口角をあげて明るく見えるように笑顔を作ると、わたしはぴょんと跳ねるようにして梁井先輩の顔を横から覗き込んだ。
「夏休み、花火大会に行きませんか?」
横から身を乗り出してきたわたしに、梁井先輩が驚いたように一瞬身を引く。
「河川敷の?」
「そうです」
わたし達の住む地域で一番規模の大きいのが、毎年七月の最終土曜日に行われる河川敷の花火大会だ。
浴衣を着て彼氏と花火大会に行くのなんて、憧れ中の憧れだし。もしかしたら普段見慣れない格好で会えば、梁井先輩も少しくらいはわたしのことを意識してくれるかもしれない。それに、好きな人と見に行く花火大会はキラキラした青春の思い出になる。
「花火大会の日、部活入ってますか? わたしは午前練だから、夕方は大丈夫です。先輩は?」
いい返事をもらえることを期待しながら訊ねると、梁井先輩が制服のポケットからスマホを取り出した。
ラインを開いて見ているのは、陸上部の練習カレンダーらしい。しばらくジッとそれを見ていた梁井先輩が、スマホに視線を落としたまま「おれは午後練」とつぶやく。
「あ、じゃあ……」
ダメかな……、とションボリ肩を落としかけたとき、梁井先輩が制服のズボンのポケットにスマホを入れながら顔をあげた。
「でも、15時には練習終わるから行ける。花火大会って毎年19時半からだっけ」
「はい、そうです!」
大きく頷くと、梁井先輩が少し面倒くさそうに眉根を寄せる。それでも、「行ける」という返事をもらえたことがわたしにはとても嬉しかった。
「花火大会の日は電車も混むと思うので、できたら早めに待ち合わせしましょ。18時くらいには会えます?」
「大丈夫」
「わかりました。じゃあ、前日にまたラインしますね」
うきうきしながらそう言うと、「待ち合わせ場所だけど」と、珍しく梁井先輩のほうから会話を続けてきた。
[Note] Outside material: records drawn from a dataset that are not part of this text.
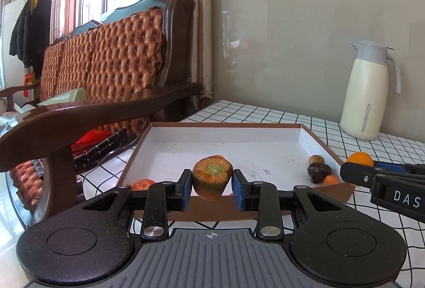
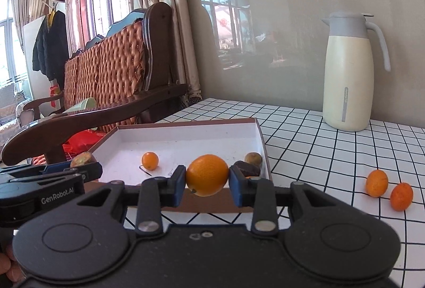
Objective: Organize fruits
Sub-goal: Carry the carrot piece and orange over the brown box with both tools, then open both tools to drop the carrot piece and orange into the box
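Observation:
My left gripper (image 1: 212, 181) is shut on a carrot stub (image 1: 212, 177), cut face toward the camera, just before the near rim of the shallow brown box (image 1: 329, 144) with a white floor. My right gripper (image 2: 207, 179) is shut on a round orange (image 2: 207, 175), also at the box's near edge. Inside the box lie a small orange kumquat (image 2: 150, 160), a dark brown fruit (image 2: 247, 168) and a brownish round fruit (image 2: 253, 158). In the left wrist view the right gripper (image 1: 356, 171) with its orange (image 1: 360, 158) shows at the right.
Two kumquats (image 2: 376, 183) (image 2: 401, 196) lie on the checked tablecloth (image 2: 318, 144) to the right of the box. A cream thermos jug (image 2: 348, 72) stands at the back right. A wooden sofa armrest (image 2: 93, 118) runs along the table's left side.

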A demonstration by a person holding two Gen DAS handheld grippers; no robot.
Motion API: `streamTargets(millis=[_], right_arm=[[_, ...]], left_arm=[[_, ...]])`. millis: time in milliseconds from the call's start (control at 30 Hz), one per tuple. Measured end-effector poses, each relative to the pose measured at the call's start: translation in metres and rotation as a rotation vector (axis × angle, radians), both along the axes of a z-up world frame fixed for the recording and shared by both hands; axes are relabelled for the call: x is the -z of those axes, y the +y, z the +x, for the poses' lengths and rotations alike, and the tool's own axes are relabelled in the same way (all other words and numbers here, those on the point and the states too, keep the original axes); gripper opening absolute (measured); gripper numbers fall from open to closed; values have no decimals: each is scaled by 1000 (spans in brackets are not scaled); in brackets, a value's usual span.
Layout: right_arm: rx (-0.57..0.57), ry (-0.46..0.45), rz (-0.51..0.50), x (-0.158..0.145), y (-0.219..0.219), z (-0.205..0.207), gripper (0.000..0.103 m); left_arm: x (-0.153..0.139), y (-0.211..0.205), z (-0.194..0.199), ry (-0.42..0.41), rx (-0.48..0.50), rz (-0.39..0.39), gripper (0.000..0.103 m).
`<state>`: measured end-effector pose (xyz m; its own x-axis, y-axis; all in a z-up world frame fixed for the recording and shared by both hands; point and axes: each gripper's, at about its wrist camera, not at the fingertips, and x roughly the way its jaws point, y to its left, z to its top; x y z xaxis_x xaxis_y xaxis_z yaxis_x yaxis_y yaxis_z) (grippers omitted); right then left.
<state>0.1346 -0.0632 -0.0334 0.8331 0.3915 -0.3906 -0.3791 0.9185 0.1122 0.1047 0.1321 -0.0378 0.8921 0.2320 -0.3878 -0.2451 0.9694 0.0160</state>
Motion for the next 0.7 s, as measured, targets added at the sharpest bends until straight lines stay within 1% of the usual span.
streamTargets(millis=[300, 500, 700], right_arm=[[4, -9, 5, -6, 16, 31, 26], [11, -6, -7, -2, 19, 47, 26], [29, 9, -16, 6, 20, 62, 26]], left_arm=[[-3, 25, 26, -11, -48, -5, 33], [-1, 36, 42, -12, -69, -4, 33], [7, 44, 56, 9, -81, -6, 33]])
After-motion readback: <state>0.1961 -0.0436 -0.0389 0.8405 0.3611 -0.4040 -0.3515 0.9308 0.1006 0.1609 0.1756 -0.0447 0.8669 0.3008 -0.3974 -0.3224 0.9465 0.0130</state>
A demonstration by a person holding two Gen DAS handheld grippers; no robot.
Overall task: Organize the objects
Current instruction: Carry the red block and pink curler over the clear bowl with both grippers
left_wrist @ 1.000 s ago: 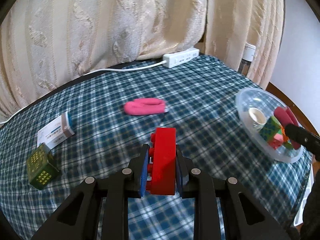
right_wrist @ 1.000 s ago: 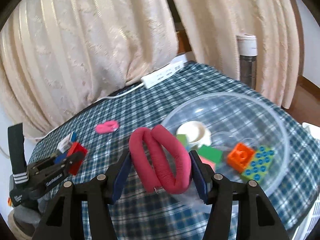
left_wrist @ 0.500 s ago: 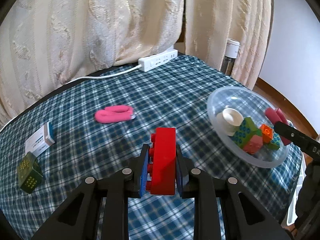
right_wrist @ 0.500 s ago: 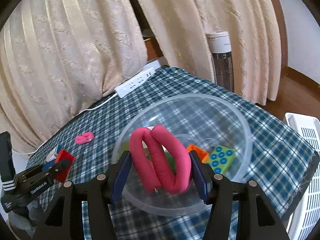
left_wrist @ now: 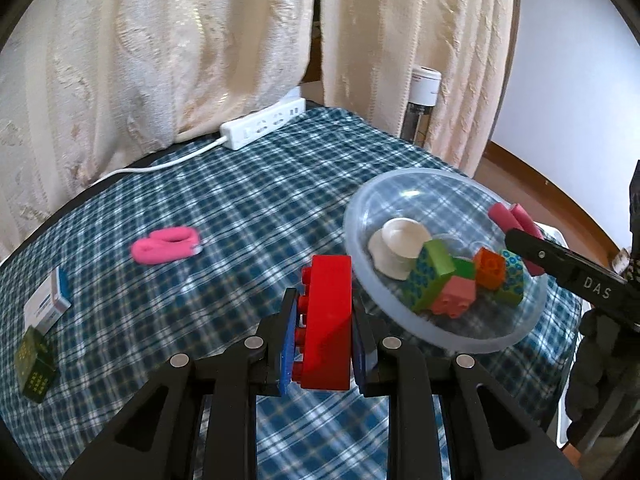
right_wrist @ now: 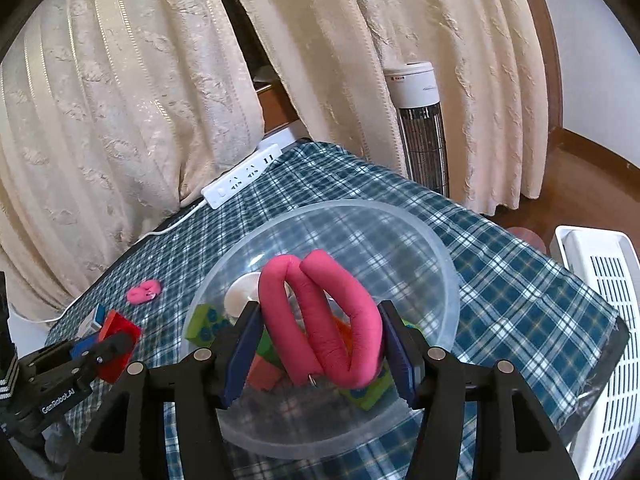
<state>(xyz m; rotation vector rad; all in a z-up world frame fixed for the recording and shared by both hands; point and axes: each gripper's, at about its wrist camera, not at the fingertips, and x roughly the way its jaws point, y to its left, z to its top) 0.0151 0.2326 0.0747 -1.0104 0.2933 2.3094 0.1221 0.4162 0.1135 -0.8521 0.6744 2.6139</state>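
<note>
While the left gripper is clamped on a red brick just short of the clear bowl, the right gripper squeezes a folded pink foam tube directly over that bowl. Below it lie several coloured blocks and a white cup, so the sorting looks partly done. Ahead-left of the left gripper, on the checked desk, another pink piece, a small box and what seems a green cube remain.
</note>
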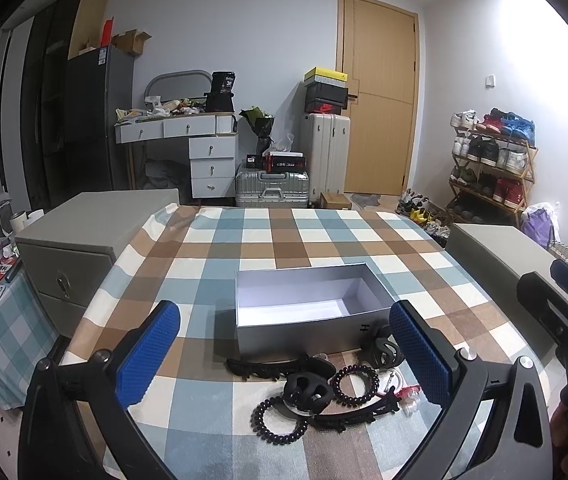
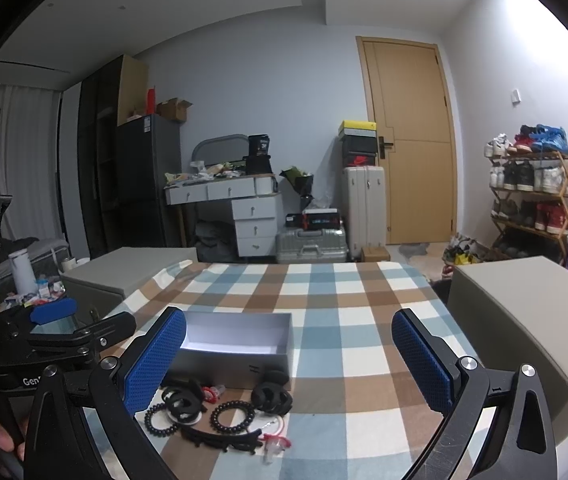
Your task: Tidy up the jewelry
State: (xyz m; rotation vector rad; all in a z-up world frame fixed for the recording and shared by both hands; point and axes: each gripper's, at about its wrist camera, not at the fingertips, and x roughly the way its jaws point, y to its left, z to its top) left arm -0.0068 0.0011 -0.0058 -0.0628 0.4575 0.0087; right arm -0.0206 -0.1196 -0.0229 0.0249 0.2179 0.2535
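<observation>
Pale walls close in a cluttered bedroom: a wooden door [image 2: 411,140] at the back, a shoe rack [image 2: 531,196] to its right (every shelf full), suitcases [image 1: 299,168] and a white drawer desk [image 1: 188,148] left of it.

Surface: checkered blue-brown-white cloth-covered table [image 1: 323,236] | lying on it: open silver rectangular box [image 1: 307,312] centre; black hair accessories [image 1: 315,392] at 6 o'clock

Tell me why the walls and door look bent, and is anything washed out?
Left wrist view: the fisheye lens bows the door and darkens the corners; the box stays sharp. Right wrist view: same curving, glare whitens the right wall, and the box interior looks overexposed.
</observation>
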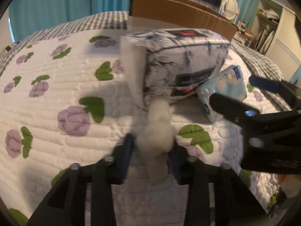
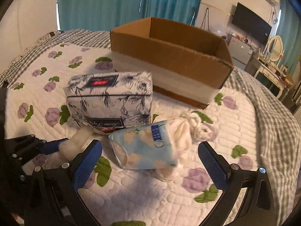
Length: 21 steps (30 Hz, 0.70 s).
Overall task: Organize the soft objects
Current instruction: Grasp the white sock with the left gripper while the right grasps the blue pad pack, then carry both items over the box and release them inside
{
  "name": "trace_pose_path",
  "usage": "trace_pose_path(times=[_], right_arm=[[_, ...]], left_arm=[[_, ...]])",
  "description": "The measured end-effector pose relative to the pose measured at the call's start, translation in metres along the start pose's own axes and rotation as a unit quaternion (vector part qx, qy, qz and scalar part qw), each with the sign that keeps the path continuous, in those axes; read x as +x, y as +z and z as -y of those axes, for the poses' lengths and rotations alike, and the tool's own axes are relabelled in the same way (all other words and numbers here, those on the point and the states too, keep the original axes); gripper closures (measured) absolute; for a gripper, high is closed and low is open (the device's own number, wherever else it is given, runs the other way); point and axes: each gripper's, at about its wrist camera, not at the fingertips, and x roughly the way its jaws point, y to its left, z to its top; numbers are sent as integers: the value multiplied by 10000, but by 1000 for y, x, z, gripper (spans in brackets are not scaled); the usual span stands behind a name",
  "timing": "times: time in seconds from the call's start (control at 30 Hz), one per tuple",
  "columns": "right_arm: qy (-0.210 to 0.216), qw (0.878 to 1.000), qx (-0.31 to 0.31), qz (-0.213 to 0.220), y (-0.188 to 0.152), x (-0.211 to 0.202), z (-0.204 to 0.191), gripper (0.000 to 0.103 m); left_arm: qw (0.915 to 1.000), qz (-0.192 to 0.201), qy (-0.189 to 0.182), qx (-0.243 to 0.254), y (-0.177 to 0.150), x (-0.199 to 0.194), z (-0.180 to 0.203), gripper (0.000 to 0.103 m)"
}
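My left gripper (image 1: 153, 146) is shut on a white fluffy soft object (image 1: 158, 131), held low over the bed just in front of the navy-and-white tissue pack (image 1: 186, 62); it also shows in the right wrist view (image 2: 54, 146). My right gripper (image 2: 150, 160) is open, its fingers either side of a light-blue flowered tissue pack (image 2: 144, 146) without touching it. A white knotted cloth bundle (image 2: 188, 128) lies behind that pack. The navy tissue pack (image 2: 111, 98) stands in front of the open cardboard box (image 2: 169, 56).
The quilt (image 2: 131, 194) with purple flowers covers the bed; a grey checked blanket (image 2: 272, 113) lies along the right edge. A dresser with a mirror (image 2: 274, 47) and a wall TV (image 2: 252, 22) stand beyond the bed. Teal curtains hang behind.
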Motion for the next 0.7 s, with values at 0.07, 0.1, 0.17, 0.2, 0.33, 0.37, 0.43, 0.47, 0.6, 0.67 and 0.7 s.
trace_pose_path(times=[0.07,0.1,0.17,0.2,0.33,0.37,0.43,0.47,0.6,0.67,0.7], right_arm=[[-43,9999,-16,-90,-2,9,-4,1],[-69,9999,-21,-126,-2,12,-6,1],[-144,9996,-62,-225,-4,21,-12,5],[-259,9993,-123,-252,-5,24,-15,9],[-421,9988,-119,-215,-9,21,-17,27],[-366,9992,-37,-148,-11,13,-15,27],[-369,9993,21,-49,-14,-1,-13,27],[-361,9993,48,29,-15,-12,-11,27],[-253,9991,220,242,-16,-47,-5,27],[-217,9988,280,344,-14,-67,0,27],[-202,9986,298,380,-14,-74,1,27]], left_arm=[[10000,-18,-45,-79,1,-2,-7,73],[9999,-19,-62,-97,1,-3,-9,74],[10000,5,-41,-53,2,-4,-9,75],[10000,18,-43,-12,2,-5,-8,75],[9998,74,-122,107,1,-16,-4,76],[9997,102,-119,163,-1,-21,-2,76],[9995,141,-149,234,-1,-29,-1,76],[9994,162,-169,261,-2,-34,1,76],[9984,308,-210,431,-4,-60,11,76],[9977,417,-234,476,-2,-73,15,76],[9973,483,-249,499,-1,-81,17,76]])
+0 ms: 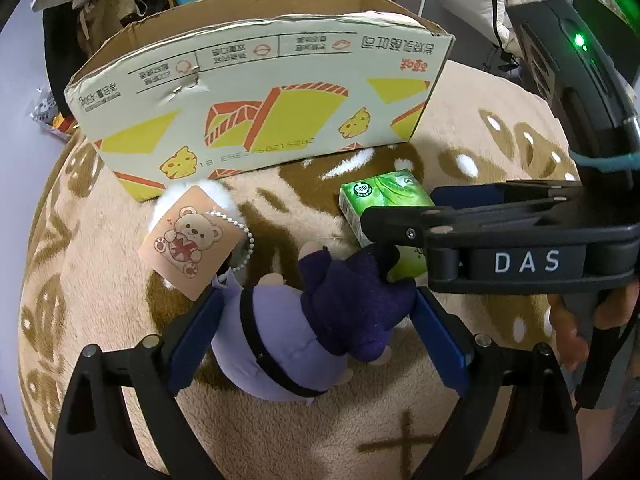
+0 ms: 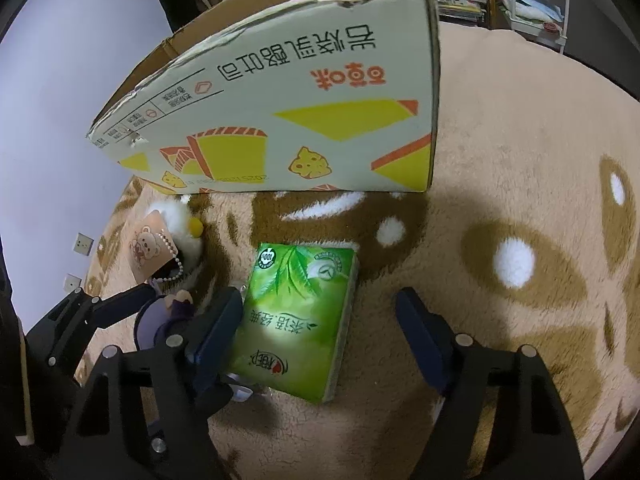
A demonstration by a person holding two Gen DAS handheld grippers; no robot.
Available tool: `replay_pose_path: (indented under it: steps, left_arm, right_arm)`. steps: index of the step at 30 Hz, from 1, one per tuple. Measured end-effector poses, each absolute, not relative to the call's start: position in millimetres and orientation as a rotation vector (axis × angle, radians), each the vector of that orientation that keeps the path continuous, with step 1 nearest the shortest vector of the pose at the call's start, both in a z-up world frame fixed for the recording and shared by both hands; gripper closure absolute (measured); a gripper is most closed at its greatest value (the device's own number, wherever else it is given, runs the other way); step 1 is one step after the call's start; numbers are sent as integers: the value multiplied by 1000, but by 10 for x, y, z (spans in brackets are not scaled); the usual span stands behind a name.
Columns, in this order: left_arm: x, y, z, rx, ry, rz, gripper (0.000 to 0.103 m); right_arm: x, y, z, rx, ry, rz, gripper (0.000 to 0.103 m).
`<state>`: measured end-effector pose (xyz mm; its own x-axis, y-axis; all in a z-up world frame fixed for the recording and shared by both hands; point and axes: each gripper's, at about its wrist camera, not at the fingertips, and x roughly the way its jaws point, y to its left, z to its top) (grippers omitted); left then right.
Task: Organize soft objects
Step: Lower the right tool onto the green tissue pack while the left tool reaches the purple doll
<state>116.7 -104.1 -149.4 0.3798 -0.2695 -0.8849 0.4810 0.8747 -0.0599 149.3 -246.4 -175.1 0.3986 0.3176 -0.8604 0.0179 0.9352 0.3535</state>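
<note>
A purple plush doll with a white fluffy head and a bear tag lies on the beige rug. My left gripper is open, its blue pads on either side of the doll's body. A green tissue pack lies on the rug beside the doll; it also shows in the left wrist view. My right gripper is open around the pack, the left pad close to its side. The doll shows at the left of the right wrist view.
An open cardboard box with yellow cheese prints stands on the rug just behind both objects; it also shows in the right wrist view. The round patterned rug extends to the right. Shelves and clutter stand beyond the rug.
</note>
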Motion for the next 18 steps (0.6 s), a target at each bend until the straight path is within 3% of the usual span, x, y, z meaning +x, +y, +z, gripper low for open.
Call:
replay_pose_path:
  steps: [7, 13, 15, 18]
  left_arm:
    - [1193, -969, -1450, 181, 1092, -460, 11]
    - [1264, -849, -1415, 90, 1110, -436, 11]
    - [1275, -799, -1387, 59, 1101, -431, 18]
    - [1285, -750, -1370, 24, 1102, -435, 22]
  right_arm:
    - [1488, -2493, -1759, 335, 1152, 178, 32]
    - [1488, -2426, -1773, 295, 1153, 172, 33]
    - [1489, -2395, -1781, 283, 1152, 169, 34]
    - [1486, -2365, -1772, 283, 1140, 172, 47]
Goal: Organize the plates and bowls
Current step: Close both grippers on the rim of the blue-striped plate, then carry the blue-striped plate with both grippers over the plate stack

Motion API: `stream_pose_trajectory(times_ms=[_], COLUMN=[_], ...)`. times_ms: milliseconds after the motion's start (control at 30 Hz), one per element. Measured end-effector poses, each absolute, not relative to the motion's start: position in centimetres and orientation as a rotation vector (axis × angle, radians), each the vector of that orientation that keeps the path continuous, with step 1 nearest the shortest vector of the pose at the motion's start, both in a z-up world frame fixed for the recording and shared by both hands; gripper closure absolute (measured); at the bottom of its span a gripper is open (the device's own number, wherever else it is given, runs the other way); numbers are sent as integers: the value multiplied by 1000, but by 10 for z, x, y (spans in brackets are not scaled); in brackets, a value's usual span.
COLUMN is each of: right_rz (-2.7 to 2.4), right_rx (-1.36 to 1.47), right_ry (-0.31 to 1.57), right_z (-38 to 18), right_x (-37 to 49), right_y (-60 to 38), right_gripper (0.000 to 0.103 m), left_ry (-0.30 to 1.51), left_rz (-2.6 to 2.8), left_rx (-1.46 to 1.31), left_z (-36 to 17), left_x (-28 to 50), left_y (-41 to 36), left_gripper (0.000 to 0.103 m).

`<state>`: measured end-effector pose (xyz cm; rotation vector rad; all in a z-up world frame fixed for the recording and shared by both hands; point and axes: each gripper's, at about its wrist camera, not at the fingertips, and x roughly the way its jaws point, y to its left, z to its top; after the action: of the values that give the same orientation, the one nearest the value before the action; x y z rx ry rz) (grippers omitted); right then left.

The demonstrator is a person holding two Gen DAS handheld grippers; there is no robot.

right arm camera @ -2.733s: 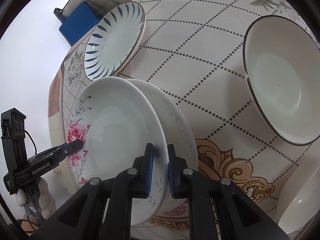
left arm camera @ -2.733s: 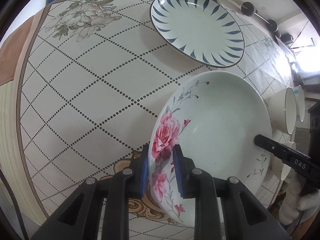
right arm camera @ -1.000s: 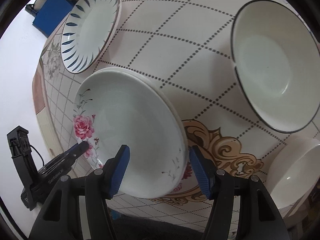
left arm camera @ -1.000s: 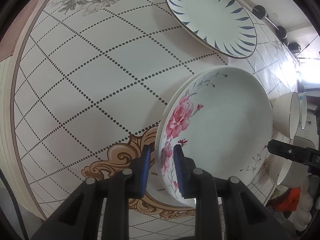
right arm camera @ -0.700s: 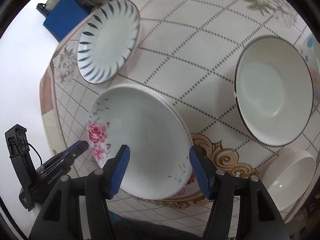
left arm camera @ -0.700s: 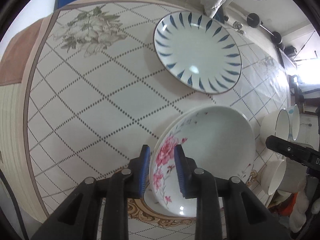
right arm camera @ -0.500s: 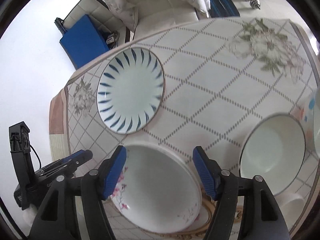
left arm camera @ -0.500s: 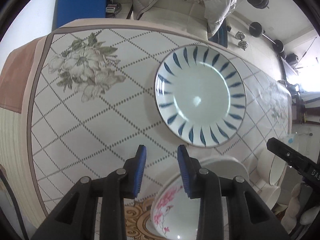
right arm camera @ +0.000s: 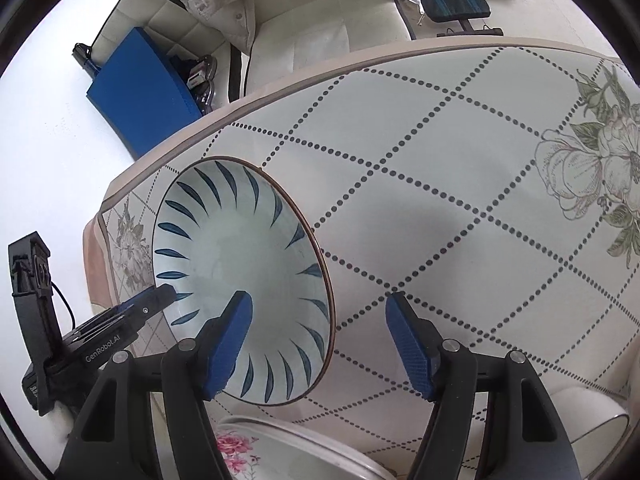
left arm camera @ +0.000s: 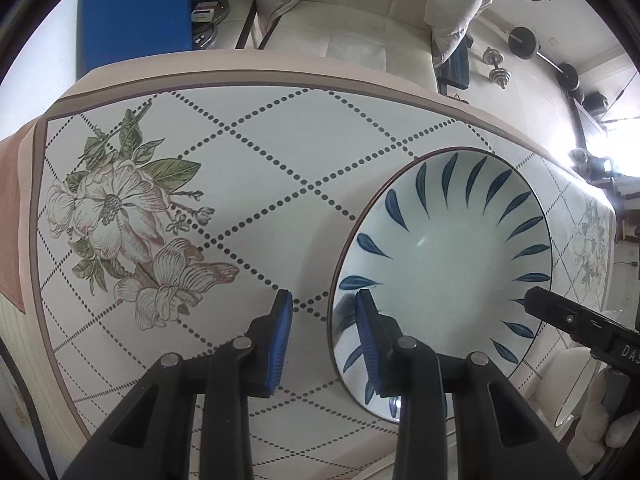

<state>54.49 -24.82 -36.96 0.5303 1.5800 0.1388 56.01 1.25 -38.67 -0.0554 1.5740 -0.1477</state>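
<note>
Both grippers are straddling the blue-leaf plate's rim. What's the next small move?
Probably close the left gripper and right gripper on opposite sides of the blue-leaf plate: its rim sits between open jaws on each side, not yet pinched.

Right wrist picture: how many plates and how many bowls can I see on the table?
Plates: 2 (blue-leaf plate, pink-flower plate)
Bowls: 1 (white bowl, only partly in view)
Total: 3

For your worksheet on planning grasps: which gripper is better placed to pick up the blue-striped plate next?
Both straddle its rim, but the left gripper looks better placed: its narrower jaws need less closing on the blue-striped plate.
</note>
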Motion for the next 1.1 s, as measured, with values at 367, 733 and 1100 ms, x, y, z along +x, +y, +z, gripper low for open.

「花火メインなら、主会場じゃなくて橋を渡った反対岸で見たほうが空いてると思う」
「そうなんですか」
普段はわたしとのデートに受身で臨む梁井先輩が、自分から何か提案してくるのは珍しい。
「うん。食べ物の屋台はないけどピザとか飲み物だけなら近くの店から手売りで来てくれるし、コンビニもある。反対岸の最寄り駅は普通電車しか停まらない駅だから少し不便だけど、行き帰りもあんまり混まないと思う」
「へえ」
やけに詳しいけど、梁井先輩は主会場の反対岸で花火を見たことがあるのだろうか。それとも、夏休みのことを考えて少しは下調べしてくれていたのだろうか。
後者だったらいいな、と思いながら、梁井先輩の言葉に期待する。
「じゃあ、主会場の反対岸の最寄駅で18時に待ち合わせますか?」
「それでいいよ」
にこっと笑いかけると、梁井先輩が少し目を細める。
たぶん先輩は朝の太陽の光が眩しかっただけだ。
わかっているけれど、その仕草がわたしに笑いかけて返してくれたように見えなくもなくて。夏休みと花火大会への期待で、胸がときめいた。